The pan-European venture plans to put a lander on a comet this November, and an OU instrument will help investigate the object’s chemistry.
“It’s important to note that Colin’s contribution to planetary science goes back to working on Moon samples from Apollo, as his work on meteorites,” said Dr Parker.
“While we still don’t know for certain what happened to Beagle-2, I’d say that the project was a turning point in bringing together the space science and industrial communities in the UK – which didn’t used to speak with one voice. Beagle-2 wasn’t built in Colin’s backyard: it was the product of UK brains and hard-work in many companies and universities.”
For the British media, Prof Pillinger was often the go-to man for a comment when a new piece of space science was published.
The press appreciated his straight-talking, and the whiskers and the Bristolian accent just added to his appeal.

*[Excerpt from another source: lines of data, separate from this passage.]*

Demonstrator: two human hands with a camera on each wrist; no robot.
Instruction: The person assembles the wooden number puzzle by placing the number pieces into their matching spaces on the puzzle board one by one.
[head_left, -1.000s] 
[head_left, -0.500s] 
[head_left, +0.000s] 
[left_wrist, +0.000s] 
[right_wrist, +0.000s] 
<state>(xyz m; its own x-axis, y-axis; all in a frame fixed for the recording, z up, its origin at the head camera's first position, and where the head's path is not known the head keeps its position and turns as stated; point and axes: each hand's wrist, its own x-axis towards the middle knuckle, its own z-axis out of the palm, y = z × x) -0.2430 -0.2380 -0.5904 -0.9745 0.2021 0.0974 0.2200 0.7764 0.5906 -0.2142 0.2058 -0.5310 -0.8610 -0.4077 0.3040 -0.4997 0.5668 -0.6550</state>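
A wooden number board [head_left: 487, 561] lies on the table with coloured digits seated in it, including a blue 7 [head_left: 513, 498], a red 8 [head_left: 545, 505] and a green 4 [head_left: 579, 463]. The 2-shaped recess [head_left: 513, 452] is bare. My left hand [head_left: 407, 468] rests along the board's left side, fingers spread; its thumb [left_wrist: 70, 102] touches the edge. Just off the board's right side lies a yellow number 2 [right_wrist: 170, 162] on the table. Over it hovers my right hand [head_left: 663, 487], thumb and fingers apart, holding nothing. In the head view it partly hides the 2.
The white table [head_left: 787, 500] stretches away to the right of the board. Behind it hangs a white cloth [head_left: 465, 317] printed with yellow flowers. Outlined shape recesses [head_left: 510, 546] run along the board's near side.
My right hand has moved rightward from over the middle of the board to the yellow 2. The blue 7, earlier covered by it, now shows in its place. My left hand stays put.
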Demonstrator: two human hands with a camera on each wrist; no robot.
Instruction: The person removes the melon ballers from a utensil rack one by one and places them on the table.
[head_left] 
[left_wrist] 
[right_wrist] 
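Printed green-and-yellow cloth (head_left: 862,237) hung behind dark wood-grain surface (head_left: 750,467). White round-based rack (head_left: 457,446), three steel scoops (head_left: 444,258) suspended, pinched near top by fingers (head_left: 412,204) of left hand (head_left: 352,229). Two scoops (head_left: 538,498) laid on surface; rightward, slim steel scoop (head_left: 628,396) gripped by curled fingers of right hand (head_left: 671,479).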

He had an especially sharp eye for a good headline, once demonstrating the relatively small scale of Beagle-2 by loading a replica into a supermarket trolley and wheeling it through the car park of the Open University. The footage was picked up by the satirical programme Have I Got News for You? ensuring that news of the mission reached a far wider audience.
On the publication of his biography in 2010, My Life On Mars, he recalled an event that made him realise that the lost probe would be his legacy.

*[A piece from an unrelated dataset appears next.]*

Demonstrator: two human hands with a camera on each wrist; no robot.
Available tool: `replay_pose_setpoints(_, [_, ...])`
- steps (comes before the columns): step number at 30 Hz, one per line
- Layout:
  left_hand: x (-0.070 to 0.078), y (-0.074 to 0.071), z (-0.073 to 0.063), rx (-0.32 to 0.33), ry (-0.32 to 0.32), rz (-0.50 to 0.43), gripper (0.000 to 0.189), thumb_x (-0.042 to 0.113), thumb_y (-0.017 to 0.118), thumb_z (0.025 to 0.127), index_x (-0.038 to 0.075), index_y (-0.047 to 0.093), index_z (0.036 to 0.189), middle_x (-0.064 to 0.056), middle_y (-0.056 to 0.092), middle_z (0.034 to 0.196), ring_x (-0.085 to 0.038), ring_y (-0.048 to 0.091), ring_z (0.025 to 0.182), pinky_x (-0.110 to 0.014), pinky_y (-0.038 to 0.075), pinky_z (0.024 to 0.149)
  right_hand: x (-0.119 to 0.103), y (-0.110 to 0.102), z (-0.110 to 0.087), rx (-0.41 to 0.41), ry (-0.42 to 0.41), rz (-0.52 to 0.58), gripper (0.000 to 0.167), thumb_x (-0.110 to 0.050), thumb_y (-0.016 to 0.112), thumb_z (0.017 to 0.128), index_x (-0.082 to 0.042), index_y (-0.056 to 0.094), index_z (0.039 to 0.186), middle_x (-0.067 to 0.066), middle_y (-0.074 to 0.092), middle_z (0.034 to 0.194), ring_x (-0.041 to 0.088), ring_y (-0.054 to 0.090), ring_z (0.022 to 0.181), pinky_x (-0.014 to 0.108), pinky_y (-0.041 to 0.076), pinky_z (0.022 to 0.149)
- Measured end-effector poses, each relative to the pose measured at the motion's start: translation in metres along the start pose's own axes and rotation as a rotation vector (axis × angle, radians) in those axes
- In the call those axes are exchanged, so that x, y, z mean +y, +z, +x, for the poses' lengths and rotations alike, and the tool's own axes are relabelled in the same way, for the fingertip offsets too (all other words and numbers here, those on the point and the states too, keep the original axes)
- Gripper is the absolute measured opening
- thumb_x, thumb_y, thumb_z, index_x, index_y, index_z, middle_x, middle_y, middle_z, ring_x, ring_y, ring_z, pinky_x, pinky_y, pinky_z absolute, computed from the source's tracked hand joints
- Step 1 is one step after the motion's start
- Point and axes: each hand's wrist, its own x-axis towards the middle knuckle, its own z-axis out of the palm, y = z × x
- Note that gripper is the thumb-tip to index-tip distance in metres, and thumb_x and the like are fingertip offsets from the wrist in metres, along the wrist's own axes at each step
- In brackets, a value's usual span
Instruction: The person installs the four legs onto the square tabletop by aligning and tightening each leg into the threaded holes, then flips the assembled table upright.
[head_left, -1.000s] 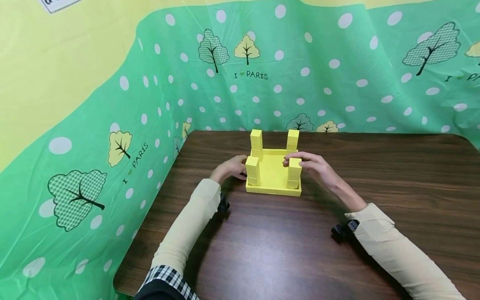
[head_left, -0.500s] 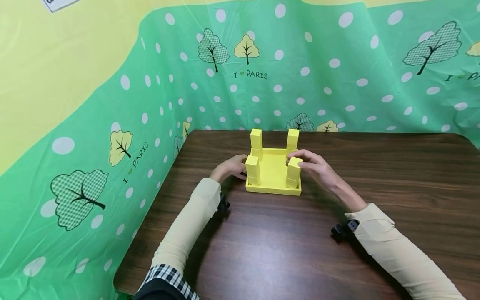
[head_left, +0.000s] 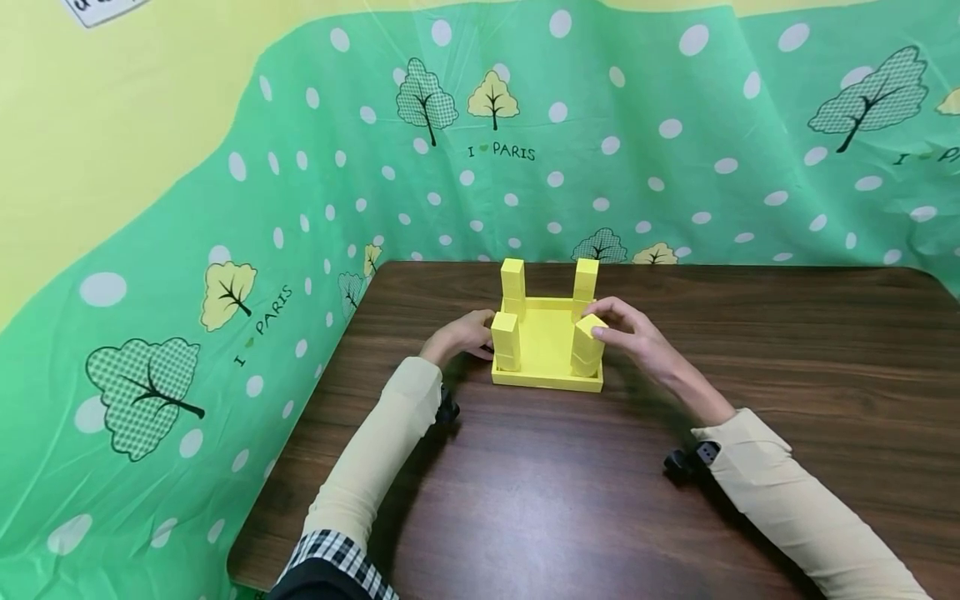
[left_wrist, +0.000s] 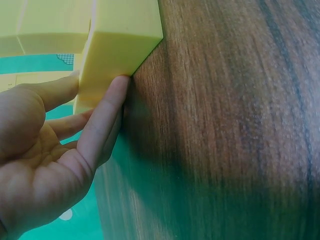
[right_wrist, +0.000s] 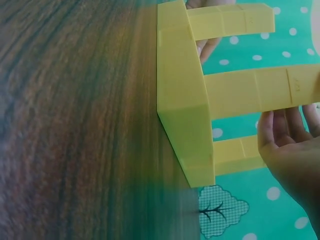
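Note:
A yellow tray with low walls (head_left: 546, 382) lies on the table, and a yellow post rises at each corner, seams dividing it into segments. At the tray's left side, my left hand (head_left: 463, 335) pinches the edge; the left wrist view shows thumb and fingers on either side of the tray's rim (left_wrist: 107, 65). My right hand (head_left: 633, 333) grips the upper part of the near right post (head_left: 587, 348), thumb in front and fingers behind. That post looks twisted and leans slightly. In the right wrist view, fingertips (right_wrist: 268, 125) touch its side, while its top runs out of frame.
Three other posts stand at the near left (head_left: 506, 342), far left (head_left: 513, 283) and far right (head_left: 586, 280). A dark wooden table (head_left: 525, 492) bears the tray. Green dotted cloth (head_left: 645, 150) hangs behind and along the left side.
The near right post has turned and its top shifted slightly to the right in my right hand, whose thumb has come in front of it. My left hand and the tray have stayed put.

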Motion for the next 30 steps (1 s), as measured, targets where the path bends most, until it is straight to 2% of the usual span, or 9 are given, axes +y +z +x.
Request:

“I pulled into the OU car park and there was this huge lorry, a guy delivering a load of bricks – a builder, obviously,” he told the BBC.
“I looked at this guy and I thought ‘he’s going to take a while’, so I dashed in front of him in my car to get into the parking space. Well, the door opened on the lorry and this huge man got out – you could eat your dinner off his hands – and he started walking towards the car. And I thought, ‘Bloody hell, I’m going to get thumped’.
“Well, he stuffed this huge paw through the window and said, ‘You’re the man who launched Beagle-2, aren’t you? I want to shake your hand, mate’. And that to me says everything. There’s nobody in the UK I didn’t reach.”
Prof John Zarnecki, a colleague at the OU, remembered Colin Pillinger as “a boss, a friend, a rival, a confidant, a fellow football fan and many more”.
“Working with Colin was never easy or quiet! But our aims were the same – to do the best science that we possibly could. And with Colin, woe betide anybody or any organisation who got in the way of that objective,” he told me.
“Life was never dull – he never fired me (as most of my colleagues claim to have been) but I do remember a particularly fiery meeting at which he accused me of being a traitor (to what I’m not sure I remember).
“I can think of nobody else who could have made Beagle-2 happen – he was so passionate, determined and thick-skinned.
“He refused to work ‘by the rules’. Although it was a ‘long shot’, it definitely could have worked – and I committed myself to the extent of providing an instrument for Beagle-2. The Christmas Day we spent trying to make contact with Beagle-2 was so painful – and so much so for Colin who had invested his very soul – and more – into that effort. He bore it with great dignity.
“Our community will be that much poorer without Colin.”
Prof Pillinger was married to Judith with whom he had two children, Shusanah and Nicolas.